Então, é assim que o isopor de milho é feito: primeiro, os grãos de milho são esmagados em pellets. Além disso, com a ajuda do vapor sob pressão, eles se expandem e ocorre a "explosão" usual, a mesma que ouvimos no micro-ondas quando fazemos pipoca. Em seguida, um aglutinante vegetal é adicionado aos grânulos inchados, tudo é misturado e a mistura é colocada sob uma prensa em um molde. Quando tudo estiver congelado, o bloco de espuma de milho está pronto para ser usado.

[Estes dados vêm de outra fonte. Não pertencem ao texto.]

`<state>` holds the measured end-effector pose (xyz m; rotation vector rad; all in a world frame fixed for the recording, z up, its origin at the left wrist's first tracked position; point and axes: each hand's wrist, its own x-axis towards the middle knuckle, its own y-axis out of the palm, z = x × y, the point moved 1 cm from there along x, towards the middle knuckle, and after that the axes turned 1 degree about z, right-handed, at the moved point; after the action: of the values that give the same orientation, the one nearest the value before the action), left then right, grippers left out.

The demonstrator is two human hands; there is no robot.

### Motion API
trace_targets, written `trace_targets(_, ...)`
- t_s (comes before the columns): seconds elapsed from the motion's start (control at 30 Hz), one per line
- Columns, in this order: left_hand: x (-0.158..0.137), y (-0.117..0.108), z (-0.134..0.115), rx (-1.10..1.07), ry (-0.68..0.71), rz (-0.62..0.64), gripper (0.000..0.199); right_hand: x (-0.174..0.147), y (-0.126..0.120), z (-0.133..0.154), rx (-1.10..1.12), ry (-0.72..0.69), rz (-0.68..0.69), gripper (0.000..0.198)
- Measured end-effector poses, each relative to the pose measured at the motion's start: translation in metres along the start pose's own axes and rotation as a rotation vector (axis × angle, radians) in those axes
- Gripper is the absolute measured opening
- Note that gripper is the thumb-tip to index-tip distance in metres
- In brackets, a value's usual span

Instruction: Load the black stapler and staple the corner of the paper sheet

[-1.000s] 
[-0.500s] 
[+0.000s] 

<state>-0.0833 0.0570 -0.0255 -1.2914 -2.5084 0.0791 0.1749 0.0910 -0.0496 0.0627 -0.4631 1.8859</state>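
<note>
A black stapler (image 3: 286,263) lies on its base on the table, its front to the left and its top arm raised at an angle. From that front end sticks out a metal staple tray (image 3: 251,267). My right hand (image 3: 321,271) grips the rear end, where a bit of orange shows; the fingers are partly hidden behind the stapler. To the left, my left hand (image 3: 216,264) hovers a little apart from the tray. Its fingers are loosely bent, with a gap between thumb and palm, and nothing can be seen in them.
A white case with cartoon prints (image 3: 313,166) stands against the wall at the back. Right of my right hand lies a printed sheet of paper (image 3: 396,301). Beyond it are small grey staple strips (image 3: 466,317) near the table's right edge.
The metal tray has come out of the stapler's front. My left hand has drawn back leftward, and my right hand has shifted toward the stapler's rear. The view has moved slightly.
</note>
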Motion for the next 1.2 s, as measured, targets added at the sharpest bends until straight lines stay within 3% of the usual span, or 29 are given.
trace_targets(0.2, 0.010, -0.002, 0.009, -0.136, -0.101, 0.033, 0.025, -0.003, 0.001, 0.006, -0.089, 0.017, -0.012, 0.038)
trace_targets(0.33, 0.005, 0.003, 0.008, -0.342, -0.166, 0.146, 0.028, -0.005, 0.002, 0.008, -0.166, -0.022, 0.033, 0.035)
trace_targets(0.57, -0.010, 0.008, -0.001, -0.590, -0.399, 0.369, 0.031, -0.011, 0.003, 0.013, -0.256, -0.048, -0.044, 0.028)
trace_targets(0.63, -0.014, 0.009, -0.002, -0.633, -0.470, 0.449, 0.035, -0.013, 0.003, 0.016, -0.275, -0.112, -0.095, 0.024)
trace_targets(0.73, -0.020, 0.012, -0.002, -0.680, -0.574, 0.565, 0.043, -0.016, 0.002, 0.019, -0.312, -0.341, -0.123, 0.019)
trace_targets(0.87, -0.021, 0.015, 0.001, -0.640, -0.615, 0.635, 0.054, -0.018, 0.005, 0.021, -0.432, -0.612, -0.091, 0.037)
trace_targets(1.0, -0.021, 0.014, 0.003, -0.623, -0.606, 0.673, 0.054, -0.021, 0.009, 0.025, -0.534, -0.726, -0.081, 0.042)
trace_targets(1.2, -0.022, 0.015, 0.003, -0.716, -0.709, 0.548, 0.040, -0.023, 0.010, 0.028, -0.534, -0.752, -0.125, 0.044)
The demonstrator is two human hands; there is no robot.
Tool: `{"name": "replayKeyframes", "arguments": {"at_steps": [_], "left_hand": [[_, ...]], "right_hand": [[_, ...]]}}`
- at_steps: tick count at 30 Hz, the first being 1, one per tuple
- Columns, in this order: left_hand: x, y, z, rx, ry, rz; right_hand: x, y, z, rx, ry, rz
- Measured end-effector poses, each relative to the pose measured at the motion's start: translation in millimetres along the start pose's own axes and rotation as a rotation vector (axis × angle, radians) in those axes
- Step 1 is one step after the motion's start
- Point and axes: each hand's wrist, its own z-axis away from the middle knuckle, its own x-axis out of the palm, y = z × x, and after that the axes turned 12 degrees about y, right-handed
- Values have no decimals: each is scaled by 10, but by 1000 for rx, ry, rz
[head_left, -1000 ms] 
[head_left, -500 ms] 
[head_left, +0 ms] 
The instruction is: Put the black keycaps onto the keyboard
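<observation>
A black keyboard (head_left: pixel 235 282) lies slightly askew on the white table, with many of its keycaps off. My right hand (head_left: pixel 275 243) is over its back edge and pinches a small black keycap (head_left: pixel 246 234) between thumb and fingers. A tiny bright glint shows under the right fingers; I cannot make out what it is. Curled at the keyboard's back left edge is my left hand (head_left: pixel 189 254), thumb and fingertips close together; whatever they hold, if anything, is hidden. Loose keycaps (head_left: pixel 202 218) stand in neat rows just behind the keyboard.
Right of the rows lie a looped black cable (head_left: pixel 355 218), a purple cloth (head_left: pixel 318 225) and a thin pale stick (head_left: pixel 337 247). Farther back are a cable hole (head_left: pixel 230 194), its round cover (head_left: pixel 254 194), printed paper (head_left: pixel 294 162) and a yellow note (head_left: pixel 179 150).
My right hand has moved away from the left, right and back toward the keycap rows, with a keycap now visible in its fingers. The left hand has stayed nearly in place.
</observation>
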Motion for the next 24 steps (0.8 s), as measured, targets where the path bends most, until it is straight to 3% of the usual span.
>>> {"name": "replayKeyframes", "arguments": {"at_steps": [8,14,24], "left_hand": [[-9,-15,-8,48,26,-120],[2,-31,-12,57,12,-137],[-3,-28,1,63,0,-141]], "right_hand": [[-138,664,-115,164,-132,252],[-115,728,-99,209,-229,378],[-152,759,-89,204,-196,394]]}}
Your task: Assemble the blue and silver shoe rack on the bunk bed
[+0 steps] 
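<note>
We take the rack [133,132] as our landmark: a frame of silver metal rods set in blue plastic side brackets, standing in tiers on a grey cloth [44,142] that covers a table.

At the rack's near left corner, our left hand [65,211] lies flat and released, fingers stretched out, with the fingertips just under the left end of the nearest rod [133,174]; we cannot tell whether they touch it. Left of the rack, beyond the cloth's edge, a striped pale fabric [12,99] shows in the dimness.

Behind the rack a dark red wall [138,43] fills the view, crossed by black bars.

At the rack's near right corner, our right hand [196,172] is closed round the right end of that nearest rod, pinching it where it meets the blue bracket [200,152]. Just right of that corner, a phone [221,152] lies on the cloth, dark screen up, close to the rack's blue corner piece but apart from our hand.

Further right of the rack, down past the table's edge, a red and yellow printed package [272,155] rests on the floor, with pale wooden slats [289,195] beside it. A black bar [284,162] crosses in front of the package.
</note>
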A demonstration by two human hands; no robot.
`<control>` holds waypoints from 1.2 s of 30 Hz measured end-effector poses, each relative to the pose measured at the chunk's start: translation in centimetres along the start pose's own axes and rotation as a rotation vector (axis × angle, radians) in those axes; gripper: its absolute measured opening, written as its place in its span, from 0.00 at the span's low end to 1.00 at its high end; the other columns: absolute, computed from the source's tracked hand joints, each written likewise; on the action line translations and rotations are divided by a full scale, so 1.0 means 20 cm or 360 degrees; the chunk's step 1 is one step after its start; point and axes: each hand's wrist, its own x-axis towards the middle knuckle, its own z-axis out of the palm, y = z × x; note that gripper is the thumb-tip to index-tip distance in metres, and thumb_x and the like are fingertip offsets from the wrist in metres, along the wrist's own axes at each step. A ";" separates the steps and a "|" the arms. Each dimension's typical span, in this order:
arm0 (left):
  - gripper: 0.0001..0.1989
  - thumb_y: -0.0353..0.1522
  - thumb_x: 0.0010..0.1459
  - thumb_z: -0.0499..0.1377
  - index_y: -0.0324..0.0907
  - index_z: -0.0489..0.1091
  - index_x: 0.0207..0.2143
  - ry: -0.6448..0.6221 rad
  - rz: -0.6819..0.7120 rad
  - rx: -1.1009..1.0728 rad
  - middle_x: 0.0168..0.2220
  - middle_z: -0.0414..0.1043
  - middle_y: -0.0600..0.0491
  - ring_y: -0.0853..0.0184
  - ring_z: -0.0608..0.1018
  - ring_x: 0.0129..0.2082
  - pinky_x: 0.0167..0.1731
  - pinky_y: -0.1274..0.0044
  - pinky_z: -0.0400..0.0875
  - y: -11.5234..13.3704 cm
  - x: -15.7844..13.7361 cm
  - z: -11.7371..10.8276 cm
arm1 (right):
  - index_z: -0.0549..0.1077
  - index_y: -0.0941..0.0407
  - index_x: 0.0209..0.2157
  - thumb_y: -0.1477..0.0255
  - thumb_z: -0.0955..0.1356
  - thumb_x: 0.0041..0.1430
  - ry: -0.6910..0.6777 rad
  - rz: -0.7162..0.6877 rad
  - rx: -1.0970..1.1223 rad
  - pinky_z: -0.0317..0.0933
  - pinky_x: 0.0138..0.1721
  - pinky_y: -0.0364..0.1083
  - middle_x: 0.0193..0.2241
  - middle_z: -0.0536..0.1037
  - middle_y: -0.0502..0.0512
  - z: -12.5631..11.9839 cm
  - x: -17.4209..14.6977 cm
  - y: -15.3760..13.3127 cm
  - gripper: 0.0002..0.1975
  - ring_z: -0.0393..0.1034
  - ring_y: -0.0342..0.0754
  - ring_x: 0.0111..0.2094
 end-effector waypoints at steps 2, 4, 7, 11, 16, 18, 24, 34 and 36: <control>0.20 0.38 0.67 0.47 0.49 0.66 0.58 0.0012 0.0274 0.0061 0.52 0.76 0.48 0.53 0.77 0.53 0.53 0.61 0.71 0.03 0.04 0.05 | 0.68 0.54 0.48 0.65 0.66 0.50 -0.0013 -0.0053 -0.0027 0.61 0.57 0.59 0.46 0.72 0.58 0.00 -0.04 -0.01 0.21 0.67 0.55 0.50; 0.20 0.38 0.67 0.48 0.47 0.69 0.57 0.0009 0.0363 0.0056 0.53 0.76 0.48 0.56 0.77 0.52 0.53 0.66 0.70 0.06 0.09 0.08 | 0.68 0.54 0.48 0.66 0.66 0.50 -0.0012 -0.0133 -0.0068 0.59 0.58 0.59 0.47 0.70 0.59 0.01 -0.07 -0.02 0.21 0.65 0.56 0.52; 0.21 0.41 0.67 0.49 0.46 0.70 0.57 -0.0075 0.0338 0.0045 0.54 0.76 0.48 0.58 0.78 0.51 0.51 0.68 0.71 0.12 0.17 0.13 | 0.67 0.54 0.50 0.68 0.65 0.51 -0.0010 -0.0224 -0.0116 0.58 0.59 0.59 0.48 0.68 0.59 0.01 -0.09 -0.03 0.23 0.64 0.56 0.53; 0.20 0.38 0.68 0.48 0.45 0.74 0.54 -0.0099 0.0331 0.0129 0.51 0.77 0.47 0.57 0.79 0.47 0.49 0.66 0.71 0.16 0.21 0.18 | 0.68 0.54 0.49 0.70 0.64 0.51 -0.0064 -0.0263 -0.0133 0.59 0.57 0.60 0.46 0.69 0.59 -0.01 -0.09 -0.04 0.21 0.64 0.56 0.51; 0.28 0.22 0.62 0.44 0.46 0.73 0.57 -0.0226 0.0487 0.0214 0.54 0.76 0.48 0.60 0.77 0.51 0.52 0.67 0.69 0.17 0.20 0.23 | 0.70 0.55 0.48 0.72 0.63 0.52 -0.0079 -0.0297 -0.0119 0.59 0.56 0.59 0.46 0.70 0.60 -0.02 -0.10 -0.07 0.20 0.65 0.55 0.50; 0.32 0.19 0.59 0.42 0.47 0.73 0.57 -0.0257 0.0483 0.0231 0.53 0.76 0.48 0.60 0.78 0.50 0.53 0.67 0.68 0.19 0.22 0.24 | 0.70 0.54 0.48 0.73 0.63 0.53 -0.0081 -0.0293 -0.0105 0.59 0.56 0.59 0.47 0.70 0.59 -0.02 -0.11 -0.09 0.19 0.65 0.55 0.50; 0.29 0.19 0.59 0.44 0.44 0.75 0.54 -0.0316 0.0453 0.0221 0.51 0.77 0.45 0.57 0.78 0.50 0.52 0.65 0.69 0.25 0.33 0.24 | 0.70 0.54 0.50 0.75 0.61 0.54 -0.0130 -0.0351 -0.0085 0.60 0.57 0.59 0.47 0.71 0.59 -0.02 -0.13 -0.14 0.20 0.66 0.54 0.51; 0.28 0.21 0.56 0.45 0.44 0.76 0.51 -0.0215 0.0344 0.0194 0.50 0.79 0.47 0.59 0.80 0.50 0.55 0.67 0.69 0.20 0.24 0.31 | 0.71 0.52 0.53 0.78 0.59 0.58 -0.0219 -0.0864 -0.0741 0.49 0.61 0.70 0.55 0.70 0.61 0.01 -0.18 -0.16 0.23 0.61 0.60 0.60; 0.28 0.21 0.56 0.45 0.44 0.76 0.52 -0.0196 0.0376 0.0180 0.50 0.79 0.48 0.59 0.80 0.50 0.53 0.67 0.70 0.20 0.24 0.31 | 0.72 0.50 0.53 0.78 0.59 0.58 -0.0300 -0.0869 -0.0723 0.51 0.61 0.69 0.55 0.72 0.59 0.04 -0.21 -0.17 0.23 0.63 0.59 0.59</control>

Além do óbvio respeito ao meio ambiente, esse produto orgânico absorve o calor melhor do que a espuma clássica e não é tão inflamável. Além disso, resíduos da indústria do milho são adequados para sua produção - por exemplo, espigas danificadas, que não podem mais ser enviadas para as prateleiras das lojas. Os resíduos podem ser compostados, processados, destilados em biogás ou mesmo usados como ração para animais de fazenda.
A alemã Bachl Group obteve licença para a produção de espuma de milho e agora planeja produzir em escala industrial o material para isolamento térmico de edifícios, como embalagem protetora clássica, bem como elementos de equipamentos esportivos e peças automotivas.